**What is expected**.
Lines in the data below that contain the word "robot" are to be copied.

Data excerpts START

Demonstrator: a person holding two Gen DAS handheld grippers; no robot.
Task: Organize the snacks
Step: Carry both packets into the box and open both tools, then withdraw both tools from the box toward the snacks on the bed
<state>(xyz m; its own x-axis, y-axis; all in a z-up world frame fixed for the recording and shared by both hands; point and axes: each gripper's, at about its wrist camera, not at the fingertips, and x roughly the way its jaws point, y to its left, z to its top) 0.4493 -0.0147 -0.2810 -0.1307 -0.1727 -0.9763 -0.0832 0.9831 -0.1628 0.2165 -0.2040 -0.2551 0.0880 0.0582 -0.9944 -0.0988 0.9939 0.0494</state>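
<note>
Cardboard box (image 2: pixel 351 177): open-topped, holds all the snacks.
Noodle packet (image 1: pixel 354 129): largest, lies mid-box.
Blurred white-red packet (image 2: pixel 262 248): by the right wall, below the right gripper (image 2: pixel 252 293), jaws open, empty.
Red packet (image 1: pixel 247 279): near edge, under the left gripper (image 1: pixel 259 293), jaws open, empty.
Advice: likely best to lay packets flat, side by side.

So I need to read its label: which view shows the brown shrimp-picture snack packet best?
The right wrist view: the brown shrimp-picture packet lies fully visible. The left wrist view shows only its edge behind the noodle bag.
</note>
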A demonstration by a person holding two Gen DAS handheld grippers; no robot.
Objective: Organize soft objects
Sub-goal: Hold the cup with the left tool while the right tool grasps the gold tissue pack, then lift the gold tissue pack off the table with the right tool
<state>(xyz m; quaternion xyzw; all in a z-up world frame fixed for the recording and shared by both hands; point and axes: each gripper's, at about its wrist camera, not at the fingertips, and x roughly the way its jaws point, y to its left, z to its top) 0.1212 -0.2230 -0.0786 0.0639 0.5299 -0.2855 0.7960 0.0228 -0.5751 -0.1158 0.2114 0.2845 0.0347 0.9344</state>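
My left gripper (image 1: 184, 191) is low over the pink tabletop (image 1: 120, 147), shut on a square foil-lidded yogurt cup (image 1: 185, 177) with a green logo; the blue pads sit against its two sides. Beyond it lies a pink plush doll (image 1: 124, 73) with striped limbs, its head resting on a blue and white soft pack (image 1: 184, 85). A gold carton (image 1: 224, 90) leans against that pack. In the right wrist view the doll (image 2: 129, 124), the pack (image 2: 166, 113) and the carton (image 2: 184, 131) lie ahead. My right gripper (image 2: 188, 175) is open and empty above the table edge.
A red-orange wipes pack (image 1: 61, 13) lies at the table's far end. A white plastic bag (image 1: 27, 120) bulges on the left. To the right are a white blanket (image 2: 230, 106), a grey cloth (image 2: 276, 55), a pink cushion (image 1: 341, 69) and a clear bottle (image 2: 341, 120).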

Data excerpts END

**Expected answer**.
Demonstrator: a person holding two Gen DAS handheld grippers; no robot.
A demonstration by a person holding two Gen DAS handheld grippers; no robot.

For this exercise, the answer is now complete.